Patents will be granted over genetically modified animals only if the benefit to mankind outweighs
the suffering caused to the animals. Potential unknown danger to society or environment will not be
fatal to patentability of an invention.
India
Section 3(b) of the Indian Patent Act provides that an invention the primary or intended use or
commercial exploitation of which would be contrary to public order or morality or which causes
serious prejudice to human, animal or plant life or health or to the environment is not patentable.91
As per the section an invention would not be patentable if it is immoral or against public order,
harmful to human, animal or plant life or harmful to environment. The Manual of Patent Procedure
provides that Any biological material and method of making the same which is capable of causing
serious prejudice to human, animal or plant lives or health or to the environment including the use
of those that would be contrary to public order and morality are not patentable. It further provides
that the processes for cloning human beings or animals, processes for modifying the germ line,
genetic identity of human beings or animals, uses of human or animal embryos for any purpose are
not patentable as they are against public order and morality. The Indian Patent Law has strong
prohibitions against patenting of biotechnology inventions based on morality and public order.
Summary
It can be seen from the review of patentability requirements for biotechnology inventions in USA,
Europe and India that the requirements are applied differently when compared to other inventions.
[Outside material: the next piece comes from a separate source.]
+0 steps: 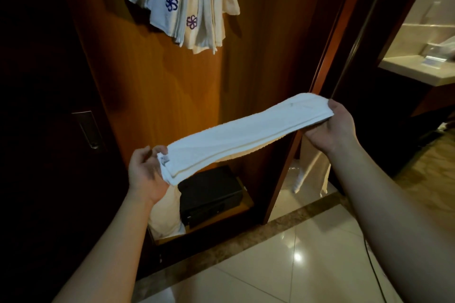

While some requirements like subject matter, utility and written description have heightened
standards, non-obviousness standards have generally been lowered to accommodate ambiguities in
the field. Morality plays an important role in determining patentability of biotech inventions. The
role of morality is higher in Europe and India when compared to USA.
91
Section 3(b) of the Indian Patent Act, 1970 as amended in 1999, 2002 and 2005.